### DATA EXTRACT:
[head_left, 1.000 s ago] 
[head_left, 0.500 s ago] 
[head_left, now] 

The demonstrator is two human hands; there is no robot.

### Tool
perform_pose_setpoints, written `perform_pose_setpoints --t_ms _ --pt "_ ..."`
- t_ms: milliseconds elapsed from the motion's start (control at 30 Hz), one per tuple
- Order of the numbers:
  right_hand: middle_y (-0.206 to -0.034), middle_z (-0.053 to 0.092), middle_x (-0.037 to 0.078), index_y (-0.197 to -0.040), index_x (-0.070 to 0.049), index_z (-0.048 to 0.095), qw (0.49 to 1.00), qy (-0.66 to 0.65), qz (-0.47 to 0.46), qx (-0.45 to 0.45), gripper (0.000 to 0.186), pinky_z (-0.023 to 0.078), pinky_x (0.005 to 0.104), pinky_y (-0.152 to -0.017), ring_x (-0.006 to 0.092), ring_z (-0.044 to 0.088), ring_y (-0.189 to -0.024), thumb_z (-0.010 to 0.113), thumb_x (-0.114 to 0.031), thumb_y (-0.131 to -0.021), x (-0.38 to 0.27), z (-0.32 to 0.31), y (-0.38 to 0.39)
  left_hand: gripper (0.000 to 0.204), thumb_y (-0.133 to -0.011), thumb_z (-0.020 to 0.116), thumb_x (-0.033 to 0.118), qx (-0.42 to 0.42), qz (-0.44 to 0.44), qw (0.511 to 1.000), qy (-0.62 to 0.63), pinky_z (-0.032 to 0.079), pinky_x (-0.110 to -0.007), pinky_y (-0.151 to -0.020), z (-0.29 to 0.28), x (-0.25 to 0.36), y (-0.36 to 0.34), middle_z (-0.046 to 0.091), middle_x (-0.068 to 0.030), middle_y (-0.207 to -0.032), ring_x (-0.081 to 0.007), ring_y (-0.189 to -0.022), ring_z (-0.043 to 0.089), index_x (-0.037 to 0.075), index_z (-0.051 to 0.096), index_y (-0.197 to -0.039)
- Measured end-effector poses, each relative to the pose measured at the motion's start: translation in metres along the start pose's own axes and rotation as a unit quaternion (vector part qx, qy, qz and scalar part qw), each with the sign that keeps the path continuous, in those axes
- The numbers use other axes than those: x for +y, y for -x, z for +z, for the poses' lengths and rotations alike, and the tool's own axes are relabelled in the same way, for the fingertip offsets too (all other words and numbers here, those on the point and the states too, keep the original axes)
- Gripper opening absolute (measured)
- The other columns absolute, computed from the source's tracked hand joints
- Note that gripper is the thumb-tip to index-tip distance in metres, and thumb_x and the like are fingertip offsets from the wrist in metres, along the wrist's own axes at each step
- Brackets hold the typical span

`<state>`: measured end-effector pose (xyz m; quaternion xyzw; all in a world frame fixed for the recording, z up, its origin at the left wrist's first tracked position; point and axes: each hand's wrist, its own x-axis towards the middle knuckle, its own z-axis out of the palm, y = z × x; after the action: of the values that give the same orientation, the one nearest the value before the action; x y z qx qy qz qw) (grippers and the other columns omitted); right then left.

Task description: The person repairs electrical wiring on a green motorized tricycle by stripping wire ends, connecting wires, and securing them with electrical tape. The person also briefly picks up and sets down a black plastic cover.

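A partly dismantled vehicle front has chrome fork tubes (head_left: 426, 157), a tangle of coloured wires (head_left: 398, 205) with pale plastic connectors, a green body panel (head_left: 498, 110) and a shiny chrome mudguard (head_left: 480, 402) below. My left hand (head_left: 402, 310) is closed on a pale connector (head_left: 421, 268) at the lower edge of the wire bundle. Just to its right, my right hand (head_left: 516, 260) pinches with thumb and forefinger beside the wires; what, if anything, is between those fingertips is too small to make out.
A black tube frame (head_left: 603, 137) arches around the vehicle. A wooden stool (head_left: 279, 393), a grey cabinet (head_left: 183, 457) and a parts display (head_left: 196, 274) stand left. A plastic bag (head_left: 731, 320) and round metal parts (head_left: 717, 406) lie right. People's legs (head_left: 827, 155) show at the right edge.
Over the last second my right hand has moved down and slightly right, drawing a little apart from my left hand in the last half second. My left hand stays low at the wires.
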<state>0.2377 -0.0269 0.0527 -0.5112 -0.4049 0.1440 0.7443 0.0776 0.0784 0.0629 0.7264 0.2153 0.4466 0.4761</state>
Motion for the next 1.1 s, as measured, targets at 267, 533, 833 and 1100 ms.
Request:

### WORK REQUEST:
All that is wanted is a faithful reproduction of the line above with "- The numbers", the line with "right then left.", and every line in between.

### ANSWER FOR THE TASK:
- The numbers use other axes than those: x for +y, y for -x, z for +z, for the poses' lengths and rotations alike, and the tool's own axes are relabelled in the same way, for the fingertip offsets too (all other words and numbers here, those on the point and the states too, keep the original axes)
- Gripper opening absolute (measured)
- The other columns absolute, computed from the source's tracked hand joints
- Note that gripper is the thumb-tip to index-tip distance in metres, and thumb_x and the like are fingertip offsets from the wrist in metres, along the wrist's own axes at each step
- Brackets hold the typical span

`<state>`: measured end-effector pose (xyz m; quaternion xyzw; all in a world frame fixed for the recording, z up, its origin at the left wrist's first tracked position; point and axes: each hand's wrist, its own x-axis towards the middle knuckle, its own z-axis out of the palm, y = z × x; after the action: of the values that give the same orientation, the one nearest the value before the action; x y z qx qy qz qw) (grippers and the other columns omitted); right then left.

This exercise is now fully answered.